Social Workers' Union, Local 535 v. Alameda County Welfare Department

521 P.2d 453, 11 Cal. 3d 382, 113 Cal. Rptr. 461, 1974 Cal. LEXIS 304, 86 L.R.R.M. (BNA) 2954
CourtCalifornia Supreme Court
DecidedApril 30, 1974
DocketS.F. 23015
StatusPublished
Cited by37 cases

This text of 521 P.2d 453 (Social Workers' Union, Local 535 v. Alameda County Welfare Department) is published on Counsel Stack Legal Research, covering California Supreme Court primary law. Counsel Stack provides free access to over 12 million legal documents including statutes, case law, regulations, and constitutions.

Bluebook
Social Workers' Union, Local 535 v. Alameda County Welfare Department, 521 P.2d 453, 11 Cal. 3d 382, 113 Cal. Rptr. 461, 1974 Cal. LEXIS 304, 86 L.R.R.M. (BNA) 2954 (Cal. 1974).

Opinions

[384]*384Opinion

TOBRINER, J.

J.—In this case we must determine whether a public employee may be disciplined for declining to attend, without his union representative, a meeting with his supervisor concerning the employee’s alleged misuse of a county car at a union rally. The Alameda County Welfare Department (Department) ordered three-day suspensions for seven employees after the employees declined to attend such a meeting from which their union representative had been excluded. The employees, and their union, Social Workers Union, Local 535, SEIU, AFL-CIO (union), then sought a writ of mandate to compel the Department to set aside the suspensions, but the superior court denied the writ, concluding that the relevant statutory provisions granted the employees no right to the presence of a union representative at such a meeting with their employer. The union and the individual employees appeal from that adverse judgment. ■

For the reasons discussed below, we have concluded that a public employee’s statutory right to effective union representation (Gov. Code, § 3500 et seq.) includes a right to have a union representative accompany him to a meeting with his employer when the employee reasonably anticipates that such meeting may involve union activities and when the employee reasonably fears that adverse action may result from such a meeting because of union-related conduct. In the instant case we find that the public employees could reasonably anticipate that the meetings, set up by their employer to investigate their transportation to a union rally protesting the employer’s conduct, might result in disciplinary action related to their union activity; thus, we believe such employees were justified in insisting that their union representative be permitted to attend the meeting and were not subject to sanction for such insistence. Accordingly, we reverse the judgment as to those employees who properly exhausted their administrative remedies.

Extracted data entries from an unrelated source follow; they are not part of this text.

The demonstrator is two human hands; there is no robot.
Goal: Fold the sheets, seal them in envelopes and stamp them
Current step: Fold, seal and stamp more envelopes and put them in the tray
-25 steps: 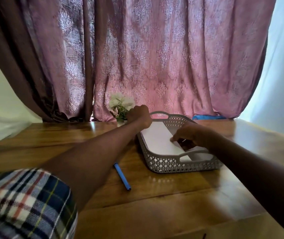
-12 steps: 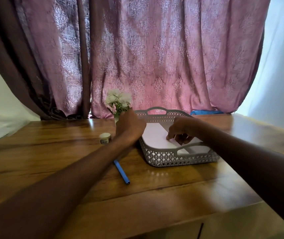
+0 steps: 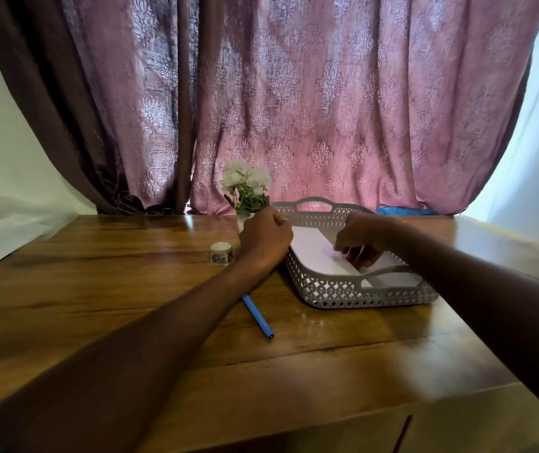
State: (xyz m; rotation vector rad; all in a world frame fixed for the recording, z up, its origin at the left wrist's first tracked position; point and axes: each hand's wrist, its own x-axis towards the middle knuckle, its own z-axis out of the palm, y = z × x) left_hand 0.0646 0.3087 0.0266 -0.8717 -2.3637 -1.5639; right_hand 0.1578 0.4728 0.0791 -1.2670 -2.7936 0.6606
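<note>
Counts: one basket (image 3: 356,294), one pen (image 3: 257,317), one small jar (image 3: 221,253), one bunch of flowers (image 3: 246,188), two hands.
Basket: grey, lattice-walled, a handle at each end; it stands in the far right part of the tabletop (image 3: 131,305), angled to the edges.
Sheets: white sheets (image 3: 314,253) lie flat inside the basket; how many are stacked cannot be told.
Left hand: the left hand (image 3: 266,238) is curled into a loose fist at the basket's left rim; whether its grip holds the rim cannot be told.
Right hand: the right hand (image 3: 359,243) reaches into the basket from the right, fingers bent down onto the top sheet; whether the grip has pinched paper cannot be told.
Pen: blue, lying slantwise on the tabletop just near-left of the basket, its far end hidden under the left forearm.
Jar: pale lid, upright, just left of the left wrist, apart from the basket.
Flowers: white blooms at the far edge, just behind the left hand.
Curtain: a pink patterned curtain (image 3: 327,93) hangs behind the far edge.
Open room: the near half of the tabletop and its left side are bare wood, crossed only by the two forearms.
</note>
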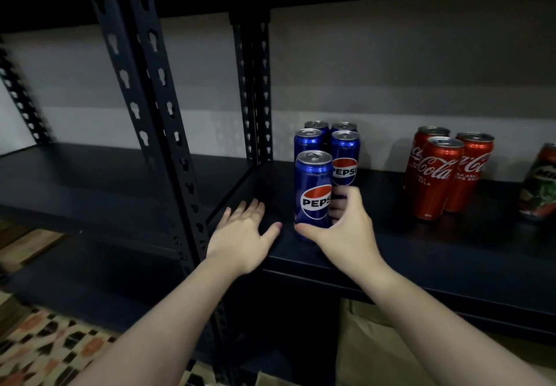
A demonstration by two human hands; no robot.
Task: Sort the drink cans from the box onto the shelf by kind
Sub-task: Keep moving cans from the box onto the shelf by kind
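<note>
The right hand point(346, 229) grasps a Pepsi can point(313, 190) at the shelf's point(421, 253) front edge; left hand point(243, 232) lies flat, released (box unseen). Cola cans point(436, 175) already grouped.

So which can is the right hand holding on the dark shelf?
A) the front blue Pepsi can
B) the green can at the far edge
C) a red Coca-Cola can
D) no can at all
A: the right hand curls its thumb and fingers round the front blue Pepsi can, which stands on the dark metal shelf, while the red Coca-Cola cans stand apart, untouched.
</note>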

The essential facts underlying this litigation are not at issue. On May 14, 1969, the union sponsored a noon hour rally at the Alameda County Administration Building to protest, as described by the union, the failure of the County of Alameda to “meet and confer in good faith” with the union concerning subjects within the scope of representation allowable under the statute. (Gov. Code, § 3505.) An investigation undertaken by county administrators indicated that certain county vehicles were observed at the union rally; further examination of county garage records and “employee day sheets” suggested that some of the employees using these vehicles did not have official business at the administration building during the time in [385]*385question. The responsible county supervisor testified at the administrative proceeding that, based on these revelations, “circumstantially it appeared” that a misuse of county property had occurred. In July 1969, some 30 employees- were ordered to attend individual meetings with the chief assistant welfare director or his deputy concerning the employees’ possible misuse of county vehicles to attend the May 14, 1969, union rally.

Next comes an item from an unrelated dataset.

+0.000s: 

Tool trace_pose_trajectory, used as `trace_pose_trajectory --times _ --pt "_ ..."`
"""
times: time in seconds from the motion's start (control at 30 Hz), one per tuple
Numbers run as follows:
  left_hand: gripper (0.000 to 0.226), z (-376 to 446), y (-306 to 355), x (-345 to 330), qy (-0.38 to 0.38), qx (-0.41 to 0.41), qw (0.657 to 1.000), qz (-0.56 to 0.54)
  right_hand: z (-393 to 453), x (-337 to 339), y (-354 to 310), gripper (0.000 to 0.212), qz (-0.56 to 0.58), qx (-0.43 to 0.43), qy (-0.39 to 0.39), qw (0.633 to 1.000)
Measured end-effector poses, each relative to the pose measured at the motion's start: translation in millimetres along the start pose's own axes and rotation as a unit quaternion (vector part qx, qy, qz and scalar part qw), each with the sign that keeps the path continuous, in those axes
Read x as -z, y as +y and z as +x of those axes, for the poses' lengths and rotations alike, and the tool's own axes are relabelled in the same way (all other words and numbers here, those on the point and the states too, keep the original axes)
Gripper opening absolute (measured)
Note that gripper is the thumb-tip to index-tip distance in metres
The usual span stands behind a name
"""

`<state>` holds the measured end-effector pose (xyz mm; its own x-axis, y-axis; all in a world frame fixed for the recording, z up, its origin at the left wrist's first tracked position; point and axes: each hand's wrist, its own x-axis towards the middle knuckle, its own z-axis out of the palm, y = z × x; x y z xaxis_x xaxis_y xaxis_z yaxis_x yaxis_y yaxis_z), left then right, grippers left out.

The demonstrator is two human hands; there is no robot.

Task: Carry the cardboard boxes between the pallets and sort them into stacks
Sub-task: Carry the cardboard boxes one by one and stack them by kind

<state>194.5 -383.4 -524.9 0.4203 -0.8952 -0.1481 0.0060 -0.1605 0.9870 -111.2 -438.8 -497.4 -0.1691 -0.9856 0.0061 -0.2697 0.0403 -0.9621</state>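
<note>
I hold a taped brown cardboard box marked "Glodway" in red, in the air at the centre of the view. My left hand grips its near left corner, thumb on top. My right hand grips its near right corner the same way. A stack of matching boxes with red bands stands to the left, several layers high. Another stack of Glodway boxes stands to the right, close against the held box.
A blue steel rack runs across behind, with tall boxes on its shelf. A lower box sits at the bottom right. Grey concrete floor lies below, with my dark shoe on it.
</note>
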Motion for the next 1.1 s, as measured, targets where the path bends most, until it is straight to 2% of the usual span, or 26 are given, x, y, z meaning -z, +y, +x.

A dispute soon arose over the right of the employees to be accompanied to these meetings by their union representative. After the chief assistant welfare director made clear that the union representative would not be permitted to attend, 23 employees acquiesced in the supervisor’s demand that they appear alone before him or his assistant. Based solely on these meetings, the assistant supervisor transmitted a report on the matter to the welfare director including recommendations as to discipline.1

The seven employees involved in the instant case, however, declined to meet with the chief assistant welfare director or his deputy to discuss the alleged misuse of county vehicles in connection with a union rally without a union representative.2 All seven individuals were ultimately suspended [386]*386for three days for insubordination in refusing to attend the interview without a union representative. Thereafter, the employees and their union commenced the instant proceeding, challenging the validity of the suspensions.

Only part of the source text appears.